So you believe a lens with one element is sharpest?  Maybe one with no elements is the ultimate?

That would be so. Looking through a hollow tube will always give you the clearest sharpest image. You can not improve the light when it is in it's near perfect unrestricted form.
If you believe that, then why buy a lens?  You can get a sharp image without one?  Why don'y you start selling them, you can sell sharper lenses for just the cost of a roll of toilet paper.
Multiple lens elements do, in fact correct the various abberations that come from just one element.  Thats why the lenses that are sharpest have multiple elements.
Your theory seems pretty badly flawed when compared with the real world.
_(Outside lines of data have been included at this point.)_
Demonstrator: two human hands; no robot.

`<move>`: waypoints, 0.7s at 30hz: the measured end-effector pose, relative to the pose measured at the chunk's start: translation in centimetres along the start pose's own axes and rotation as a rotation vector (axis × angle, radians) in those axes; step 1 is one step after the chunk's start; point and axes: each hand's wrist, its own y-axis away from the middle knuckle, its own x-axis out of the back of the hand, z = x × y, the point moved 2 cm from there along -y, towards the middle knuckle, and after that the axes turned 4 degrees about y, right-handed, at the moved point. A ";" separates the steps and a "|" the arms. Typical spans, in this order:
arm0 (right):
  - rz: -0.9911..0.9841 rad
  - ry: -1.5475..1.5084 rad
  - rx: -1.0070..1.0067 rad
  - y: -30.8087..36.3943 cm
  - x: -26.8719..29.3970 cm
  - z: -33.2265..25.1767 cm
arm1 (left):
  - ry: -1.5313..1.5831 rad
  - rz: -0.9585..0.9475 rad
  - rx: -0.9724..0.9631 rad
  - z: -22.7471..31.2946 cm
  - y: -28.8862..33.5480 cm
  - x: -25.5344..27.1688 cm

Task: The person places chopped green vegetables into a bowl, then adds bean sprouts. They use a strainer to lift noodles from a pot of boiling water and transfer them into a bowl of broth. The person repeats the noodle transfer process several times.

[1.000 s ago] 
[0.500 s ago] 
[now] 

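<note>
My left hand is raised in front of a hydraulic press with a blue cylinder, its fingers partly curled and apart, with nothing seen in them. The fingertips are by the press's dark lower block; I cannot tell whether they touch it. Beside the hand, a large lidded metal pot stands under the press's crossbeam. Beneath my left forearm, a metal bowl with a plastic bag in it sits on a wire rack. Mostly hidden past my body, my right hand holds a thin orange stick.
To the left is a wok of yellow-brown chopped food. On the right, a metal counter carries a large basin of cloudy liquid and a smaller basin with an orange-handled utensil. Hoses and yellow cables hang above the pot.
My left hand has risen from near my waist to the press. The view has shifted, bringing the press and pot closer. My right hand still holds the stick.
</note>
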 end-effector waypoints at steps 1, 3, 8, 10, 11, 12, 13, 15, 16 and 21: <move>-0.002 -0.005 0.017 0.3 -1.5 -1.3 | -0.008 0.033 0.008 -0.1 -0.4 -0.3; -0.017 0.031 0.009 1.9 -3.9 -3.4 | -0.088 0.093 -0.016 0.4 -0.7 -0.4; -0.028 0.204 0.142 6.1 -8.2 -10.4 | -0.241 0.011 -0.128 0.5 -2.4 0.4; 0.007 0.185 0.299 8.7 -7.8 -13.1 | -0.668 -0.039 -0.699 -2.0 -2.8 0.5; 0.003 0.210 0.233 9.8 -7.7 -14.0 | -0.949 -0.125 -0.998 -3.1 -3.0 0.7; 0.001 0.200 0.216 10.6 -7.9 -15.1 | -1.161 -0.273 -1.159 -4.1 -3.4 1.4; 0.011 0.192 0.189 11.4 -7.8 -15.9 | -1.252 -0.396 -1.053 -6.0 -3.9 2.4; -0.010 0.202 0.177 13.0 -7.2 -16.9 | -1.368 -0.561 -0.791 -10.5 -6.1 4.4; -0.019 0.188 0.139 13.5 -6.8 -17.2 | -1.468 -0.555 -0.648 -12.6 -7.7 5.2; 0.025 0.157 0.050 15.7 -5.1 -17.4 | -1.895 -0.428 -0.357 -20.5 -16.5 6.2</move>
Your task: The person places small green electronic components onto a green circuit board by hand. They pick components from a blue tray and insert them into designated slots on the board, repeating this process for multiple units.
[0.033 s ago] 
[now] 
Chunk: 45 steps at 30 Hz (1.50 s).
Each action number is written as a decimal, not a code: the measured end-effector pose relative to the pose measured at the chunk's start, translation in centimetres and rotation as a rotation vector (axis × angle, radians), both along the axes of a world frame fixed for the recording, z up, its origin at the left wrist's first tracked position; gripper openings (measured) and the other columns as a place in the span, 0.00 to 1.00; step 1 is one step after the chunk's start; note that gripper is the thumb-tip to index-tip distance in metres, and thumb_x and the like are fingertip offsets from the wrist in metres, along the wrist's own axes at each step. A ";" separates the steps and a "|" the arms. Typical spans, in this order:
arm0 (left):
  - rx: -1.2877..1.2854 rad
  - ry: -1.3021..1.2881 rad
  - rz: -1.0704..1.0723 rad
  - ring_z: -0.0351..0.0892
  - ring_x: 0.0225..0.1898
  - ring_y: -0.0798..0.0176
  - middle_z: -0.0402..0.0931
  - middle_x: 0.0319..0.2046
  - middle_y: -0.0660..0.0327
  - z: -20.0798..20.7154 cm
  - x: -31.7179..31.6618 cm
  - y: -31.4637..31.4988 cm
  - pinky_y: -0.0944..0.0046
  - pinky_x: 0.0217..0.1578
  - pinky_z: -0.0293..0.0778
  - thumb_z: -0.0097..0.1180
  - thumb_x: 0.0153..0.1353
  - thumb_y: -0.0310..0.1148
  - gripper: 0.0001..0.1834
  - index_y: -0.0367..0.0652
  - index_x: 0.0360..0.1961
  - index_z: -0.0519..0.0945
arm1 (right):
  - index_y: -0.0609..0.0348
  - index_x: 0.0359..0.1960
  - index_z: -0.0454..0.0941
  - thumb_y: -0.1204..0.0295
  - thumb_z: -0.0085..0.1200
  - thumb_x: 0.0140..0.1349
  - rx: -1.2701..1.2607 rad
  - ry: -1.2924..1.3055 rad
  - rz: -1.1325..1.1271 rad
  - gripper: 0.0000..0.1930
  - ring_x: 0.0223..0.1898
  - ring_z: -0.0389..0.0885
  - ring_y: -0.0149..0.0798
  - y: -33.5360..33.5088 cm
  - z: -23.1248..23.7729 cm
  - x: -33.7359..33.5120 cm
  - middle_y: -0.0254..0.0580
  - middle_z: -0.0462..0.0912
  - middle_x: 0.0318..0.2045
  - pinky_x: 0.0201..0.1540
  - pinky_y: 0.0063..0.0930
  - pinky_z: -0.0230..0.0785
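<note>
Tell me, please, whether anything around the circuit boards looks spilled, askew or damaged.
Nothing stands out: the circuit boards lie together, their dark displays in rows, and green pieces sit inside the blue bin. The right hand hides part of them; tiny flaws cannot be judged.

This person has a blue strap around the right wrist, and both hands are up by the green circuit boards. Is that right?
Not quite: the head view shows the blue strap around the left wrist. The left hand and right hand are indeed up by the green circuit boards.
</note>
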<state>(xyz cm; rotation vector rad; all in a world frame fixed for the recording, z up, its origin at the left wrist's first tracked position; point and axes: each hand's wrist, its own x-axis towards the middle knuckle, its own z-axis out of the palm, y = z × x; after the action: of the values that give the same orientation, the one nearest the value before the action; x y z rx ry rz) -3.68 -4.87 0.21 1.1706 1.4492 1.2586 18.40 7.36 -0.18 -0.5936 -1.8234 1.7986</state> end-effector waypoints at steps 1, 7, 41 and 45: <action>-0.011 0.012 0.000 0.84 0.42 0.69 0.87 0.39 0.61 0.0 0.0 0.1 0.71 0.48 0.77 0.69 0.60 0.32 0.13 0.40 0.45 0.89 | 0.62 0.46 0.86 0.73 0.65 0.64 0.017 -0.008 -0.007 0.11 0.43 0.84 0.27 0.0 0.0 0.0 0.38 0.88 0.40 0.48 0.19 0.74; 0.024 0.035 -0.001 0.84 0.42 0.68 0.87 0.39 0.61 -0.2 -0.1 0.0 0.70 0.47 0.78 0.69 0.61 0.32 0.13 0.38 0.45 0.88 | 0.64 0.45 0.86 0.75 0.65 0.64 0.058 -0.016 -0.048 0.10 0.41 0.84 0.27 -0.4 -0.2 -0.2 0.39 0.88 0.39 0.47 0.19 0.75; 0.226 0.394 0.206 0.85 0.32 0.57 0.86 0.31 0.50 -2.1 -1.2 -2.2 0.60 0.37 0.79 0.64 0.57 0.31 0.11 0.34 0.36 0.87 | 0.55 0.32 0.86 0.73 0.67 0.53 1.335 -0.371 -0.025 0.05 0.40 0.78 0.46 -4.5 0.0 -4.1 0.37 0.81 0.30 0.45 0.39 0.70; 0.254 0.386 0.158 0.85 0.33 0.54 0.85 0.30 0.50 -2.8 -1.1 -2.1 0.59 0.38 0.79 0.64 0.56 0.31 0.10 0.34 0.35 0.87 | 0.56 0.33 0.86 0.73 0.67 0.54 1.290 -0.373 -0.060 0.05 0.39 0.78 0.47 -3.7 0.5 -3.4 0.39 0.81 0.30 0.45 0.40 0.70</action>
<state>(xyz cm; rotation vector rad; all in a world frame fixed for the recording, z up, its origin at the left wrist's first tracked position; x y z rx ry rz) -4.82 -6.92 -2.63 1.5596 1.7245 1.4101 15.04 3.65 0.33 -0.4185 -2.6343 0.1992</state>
Exactly what do you think lenses do?
They take the pure raw light and the bend it, skew it, rearrange it then focus it.
Multiple elements correct the aberrations that the first few elements create. Multiple elements are used to put the light back in the arrangement it started with. It doesn't improve what is natural.
Without one element the light isn't flawed, it isn't until light hits the glass that it changes and bends and compresses.

Weixing is partially right, in that when it touches the first element something is lost. Every element it touches after it looses something, but the following elements are putting it back in the right order for focus. Put enough elements in a lens the light will never make it through.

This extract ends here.